There is something truly magical about the way sweet, nutty honeynut squash comes alive when roasted to perfection and enhanced with umami-rich miso, the cozy sweetness of maple syrup, and a sprinkle of toasted sesame seeds. This Roasted Honeynut Squash with Miso, Maple, and Sesame Seeds Recipe is a celebration of simple flavors that come together to create a dish bursting with warmth, depth, and a bit of crunch. Whether you’re looking to impress at a dinner party or cozy up on a chilly night, this recipe brings an irresistible combination of taste and texture that’s sure to delight.

Roasted Honeynut Squash with Miso, Maple, and Sesame Seeds Recipe - Recipe Image

Ingredients You’ll Need

Let’s keep this straightforward: just a handful of ingredients, each playing an important role in creating layers of flavor that complement the natural sweetness of the honeynut squash. These essentials are easy to find and promise a beautiful balance of savory, sweet, and fragrant notes.
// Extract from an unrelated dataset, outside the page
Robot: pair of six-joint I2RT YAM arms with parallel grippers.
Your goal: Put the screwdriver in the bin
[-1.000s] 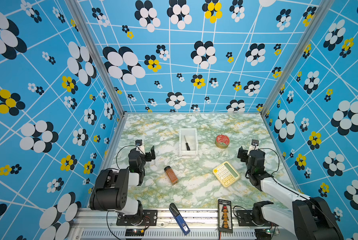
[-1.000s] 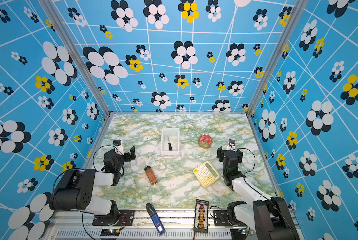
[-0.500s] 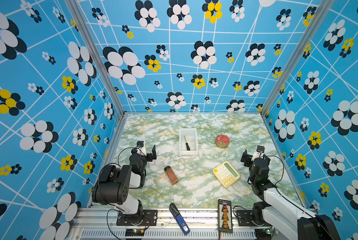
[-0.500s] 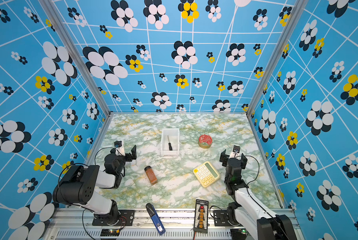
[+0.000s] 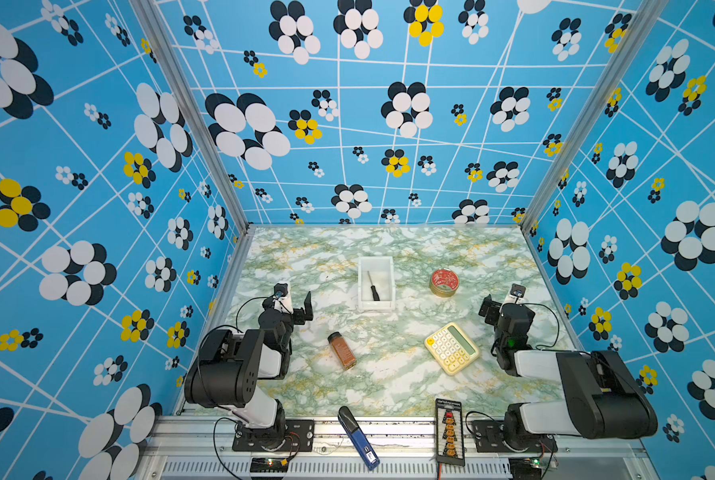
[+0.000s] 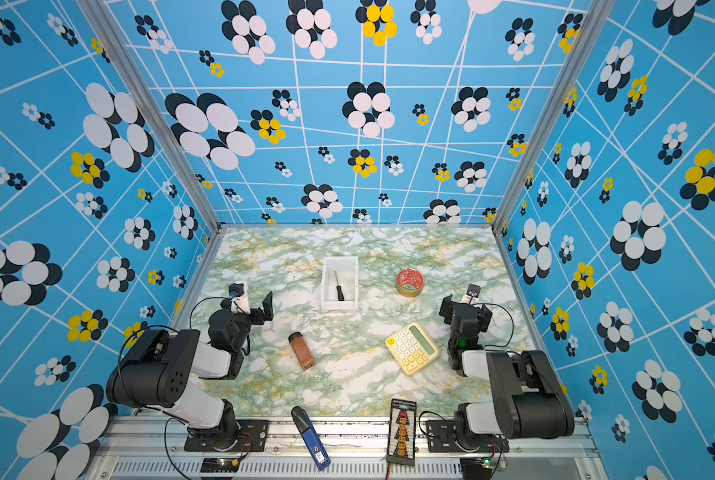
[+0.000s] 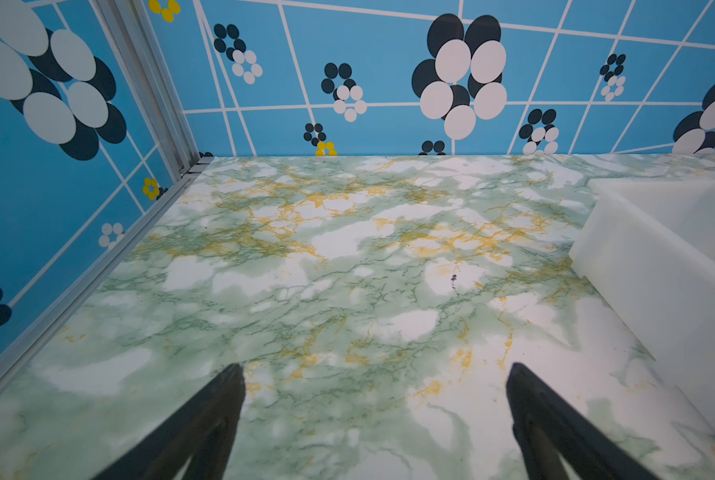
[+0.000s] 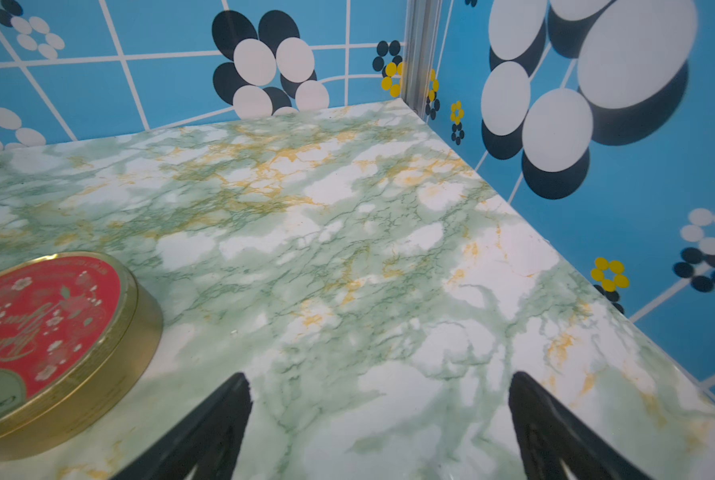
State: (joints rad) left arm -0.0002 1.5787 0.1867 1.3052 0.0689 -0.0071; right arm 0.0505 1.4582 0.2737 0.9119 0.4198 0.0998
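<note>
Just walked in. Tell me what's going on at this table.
The small black-handled screwdriver already lies inside the white translucent rectangular plastic bin near the middle of the marble-patterned table, so the job looks done. Neither arm holds anything: the left arm and the right arm sit at their own sides, jaws open and empty. The yellow calculator, red-lidded round tin and brown spice jar lie apart on the table.

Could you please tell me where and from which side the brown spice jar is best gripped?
Probably across the middle of the spice jar, coming straight down from above: it lies on its side on the table, so jaws set crosswise to its long axis span its narrow width.
</note>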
  • 4 Honeynut Squash: The star of the dish, tender and sweet with a creamy texture when roasted.
  • 2 tablespoons Butter (melted): Adds richness and helps carry the miso and maple flavors evenly across the squash.
  • 1 tablespoon White Miso Paste: Provides a subtle umami boost, deepening the flavor complexity.
  • 1 tablespoon Maple Syrup: Infuses a natural sweetness that pairs beautifully with the earthy squash.
  • 2 teaspoons Rice Wine Vinegar: Introduces a gentle tang that balances the richness and sweetness.
  • 2 tablespoons Chopped Parsley: Freshens up the dish with a bright herbal note and vibrant color.
  • 1 teaspoon Sesame Seeds: Offers a toasty crunch and nutty aroma as a perfect finishing touch.

How to Make Roasted Honeynut Squash with Miso, Maple, and Sesame Seeds Recipe

Step 1: Preheat the Oven

Begin by setting your oven to 425 degrees F. This high temperature is just right to caramelize the squash’s edges while keeping the interior silky and soft. It’s the perfect environment for roasting honeynut squash evenly and quickly.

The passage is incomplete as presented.